__YOUR INSTRUCTIONS__. After finding the line with "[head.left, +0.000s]" in the entries below, retype exactly each line from there through the line with "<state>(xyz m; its", including that final line.
___ EXERCISE MATERIALS ___
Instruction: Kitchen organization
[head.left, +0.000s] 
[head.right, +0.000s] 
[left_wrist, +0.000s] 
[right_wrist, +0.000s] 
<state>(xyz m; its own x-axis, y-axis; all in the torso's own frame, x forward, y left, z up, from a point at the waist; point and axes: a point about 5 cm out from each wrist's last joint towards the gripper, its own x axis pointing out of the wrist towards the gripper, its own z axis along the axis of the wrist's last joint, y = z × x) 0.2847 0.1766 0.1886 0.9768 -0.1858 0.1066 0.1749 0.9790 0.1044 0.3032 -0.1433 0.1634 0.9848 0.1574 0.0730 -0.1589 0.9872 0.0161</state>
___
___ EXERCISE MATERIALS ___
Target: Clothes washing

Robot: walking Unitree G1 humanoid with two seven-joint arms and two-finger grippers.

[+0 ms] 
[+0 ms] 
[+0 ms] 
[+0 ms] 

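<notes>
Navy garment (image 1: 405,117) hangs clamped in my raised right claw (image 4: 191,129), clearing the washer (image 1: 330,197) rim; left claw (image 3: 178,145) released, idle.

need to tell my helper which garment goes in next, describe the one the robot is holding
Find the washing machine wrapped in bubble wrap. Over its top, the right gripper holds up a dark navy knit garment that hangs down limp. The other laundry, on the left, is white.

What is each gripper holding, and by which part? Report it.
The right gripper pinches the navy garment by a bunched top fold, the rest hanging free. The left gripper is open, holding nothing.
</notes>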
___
__FINISHED EXERCISE__.
[head.left, +0.000s] 
[head.right, +0.000s] 
[left_wrist, +0.000s] 
[right_wrist, +0.000s] 
<state>(xyz m; its own x-axis, y-axis; all in the torso's own frame, x forward, y left, z up, from a point at the waist; point and axes: a point about 5 cm out from each wrist's last joint towards the gripper, its own x axis pointing out of the wrist towards the gripper, its own z axis along the axis of the wrist's last joint, y = z × x) 0.2847 0.1766 0.1886 0.9768 -0.1858 0.1066 0.1749 0.9790 0.1044 0.3032 -0.1433 0.1634 0.9848 0.1574 0.0730 -0.1589 0.9872 0.0161</state>

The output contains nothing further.